[TASK PROMPT]:
Look below for the line holding "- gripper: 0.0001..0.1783" and the line holding "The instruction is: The". Repeat those two and everything between, exactly.

[INPUT DATA]:
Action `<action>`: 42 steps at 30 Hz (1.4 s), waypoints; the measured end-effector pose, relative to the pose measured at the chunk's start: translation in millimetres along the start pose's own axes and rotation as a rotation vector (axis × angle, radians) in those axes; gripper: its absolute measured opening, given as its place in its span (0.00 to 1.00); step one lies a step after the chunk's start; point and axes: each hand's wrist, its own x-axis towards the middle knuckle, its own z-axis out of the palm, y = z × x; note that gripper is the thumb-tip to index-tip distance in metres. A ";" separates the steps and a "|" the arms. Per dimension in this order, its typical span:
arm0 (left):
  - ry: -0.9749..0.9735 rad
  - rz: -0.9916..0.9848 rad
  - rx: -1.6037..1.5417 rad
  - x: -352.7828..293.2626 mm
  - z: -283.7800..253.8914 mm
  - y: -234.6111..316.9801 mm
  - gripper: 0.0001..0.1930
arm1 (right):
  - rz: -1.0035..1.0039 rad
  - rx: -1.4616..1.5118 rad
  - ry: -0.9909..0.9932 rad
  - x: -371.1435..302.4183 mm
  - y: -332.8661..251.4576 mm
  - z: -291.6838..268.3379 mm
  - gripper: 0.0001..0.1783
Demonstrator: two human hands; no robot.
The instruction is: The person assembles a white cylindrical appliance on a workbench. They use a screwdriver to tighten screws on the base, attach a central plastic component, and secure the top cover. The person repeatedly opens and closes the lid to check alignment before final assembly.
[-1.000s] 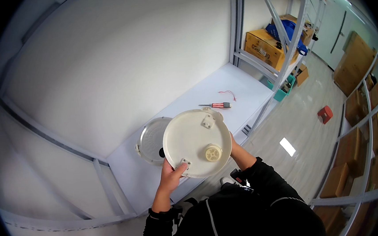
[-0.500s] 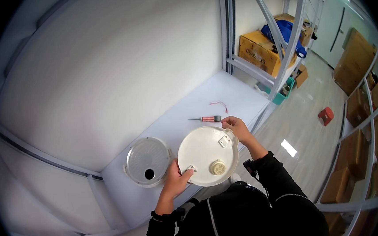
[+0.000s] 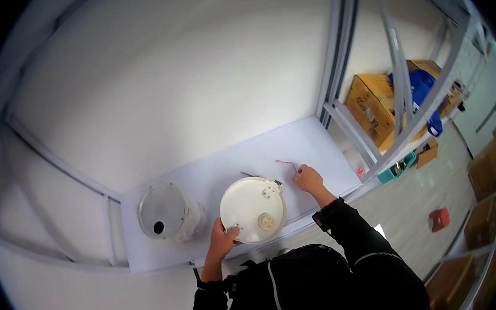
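Observation:
My left hand (image 3: pixel 222 240) grips the near rim of a round white appliance part (image 3: pixel 251 207), which has a small yellowish hub and lies flat over the white tabletop (image 3: pixel 317 144). My right hand (image 3: pixel 308 179) rests on the table just right of the part, its fingers curled at the end of a thin red wire (image 3: pixel 286 162). What the fingers pinch is too small to make out. A thin dark tool tip (image 3: pixel 247 173) pokes out behind the part's far edge.
A round grey appliance body (image 3: pixel 165 213) with a dark hole stands to the left on the table. Grey shelf uprights (image 3: pixel 340 72) rise at the right, with cardboard boxes (image 3: pixel 372 107) and a blue bag behind them. A red object (image 3: pixel 439 218) lies on the floor.
The white round part has come down from near my face to the table. My right hand left its rim and reached right to the red wire. My view shifted.

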 end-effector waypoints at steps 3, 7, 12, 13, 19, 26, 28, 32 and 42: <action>0.054 -0.031 -0.020 -1.7 12.7 -14.3 0.26 | 0.030 -0.105 -0.036 11.3 -2.4 3.1 0.30; 0.100 -0.070 -0.030 -4.8 31.8 -14.9 0.28 | 0.045 -0.173 -0.079 20.8 -2.2 -2.5 0.26; 0.121 -0.060 -0.042 -10.0 37.4 -12.9 0.29 | -0.012 -0.219 -0.082 24.1 2.1 -5.4 0.22; 0.126 -0.054 -0.047 -10.8 37.9 -13.3 0.29 | -0.029 -0.226 -0.073 26.7 6.0 -2.3 0.21; 0.118 -0.056 -0.066 -2.1 39.0 -10.4 0.29 | -0.234 0.078 0.097 47.2 43.3 14.3 0.16; 0.134 -0.082 -0.074 0.1 53.0 10.1 0.26 | -0.373 0.627 -0.009 -0.7 3.1 -47.2 0.09; 0.171 0.121 -0.050 10.3 52.4 -18.3 0.25 | -0.459 0.636 0.031 -22.8 -14.0 -62.7 0.08; 0.252 0.258 -0.167 18.4 69.7 -8.4 0.21 | -0.495 0.540 -0.003 -55.4 -27.7 -83.0 0.08; 0.216 0.270 -0.190 25.2 75.0 -16.6 0.22 | -0.456 0.749 0.052 -57.4 -21.5 -73.9 0.09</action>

[EXERCISE RESPONSE]:
  - gripper: 0.0001..0.1783
Demonstrator: two human hands; no robot.
The instruction is: The person assembles a white cylindrical appliance on a workbench. They use a screwdriver to tighten screws on the base, attach a central plastic component, and secure the top cover. The person repeatedly opens and closes the lid to check alignment before final assembly.

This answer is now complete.